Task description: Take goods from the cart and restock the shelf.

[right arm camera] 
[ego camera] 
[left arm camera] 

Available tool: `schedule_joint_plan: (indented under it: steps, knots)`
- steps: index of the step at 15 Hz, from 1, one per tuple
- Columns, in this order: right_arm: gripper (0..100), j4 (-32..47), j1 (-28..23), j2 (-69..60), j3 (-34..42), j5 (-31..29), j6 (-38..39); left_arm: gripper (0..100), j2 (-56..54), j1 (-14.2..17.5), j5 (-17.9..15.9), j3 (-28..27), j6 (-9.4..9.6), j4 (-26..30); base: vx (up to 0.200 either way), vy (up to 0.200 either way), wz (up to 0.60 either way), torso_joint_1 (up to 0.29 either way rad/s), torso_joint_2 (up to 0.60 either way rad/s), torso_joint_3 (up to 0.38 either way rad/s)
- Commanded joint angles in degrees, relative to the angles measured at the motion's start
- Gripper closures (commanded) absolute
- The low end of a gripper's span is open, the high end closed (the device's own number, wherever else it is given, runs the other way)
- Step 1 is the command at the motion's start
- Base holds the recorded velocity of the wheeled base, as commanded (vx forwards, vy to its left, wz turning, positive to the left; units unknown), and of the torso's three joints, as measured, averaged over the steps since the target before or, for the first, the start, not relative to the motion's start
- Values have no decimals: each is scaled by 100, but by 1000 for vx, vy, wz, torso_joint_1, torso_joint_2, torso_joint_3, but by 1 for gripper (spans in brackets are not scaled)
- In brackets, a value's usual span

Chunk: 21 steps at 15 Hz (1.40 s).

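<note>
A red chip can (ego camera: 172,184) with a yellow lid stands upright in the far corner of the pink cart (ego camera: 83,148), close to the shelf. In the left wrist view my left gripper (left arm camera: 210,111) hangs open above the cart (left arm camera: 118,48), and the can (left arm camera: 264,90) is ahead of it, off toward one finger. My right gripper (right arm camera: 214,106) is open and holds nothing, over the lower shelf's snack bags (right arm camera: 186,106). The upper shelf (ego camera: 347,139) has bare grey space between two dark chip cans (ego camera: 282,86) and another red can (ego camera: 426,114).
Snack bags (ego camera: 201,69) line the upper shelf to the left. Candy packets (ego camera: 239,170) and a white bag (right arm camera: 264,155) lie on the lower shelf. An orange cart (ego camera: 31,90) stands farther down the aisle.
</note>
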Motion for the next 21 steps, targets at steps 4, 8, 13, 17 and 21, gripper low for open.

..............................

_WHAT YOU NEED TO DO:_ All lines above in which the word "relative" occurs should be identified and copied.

_ANSWER AREA:_
- Commanded joint angles in degrees, relative to the angles measured at the motion's start
- Base holds the recorded velocity of the wheeled base, as commanded (vx forwards, vy to its left, wz turning, positive to the left; units unknown), and of the torso's three joints, as measured, averaged over the steps since the target before or, for the first, the start, not relative to the motion's start

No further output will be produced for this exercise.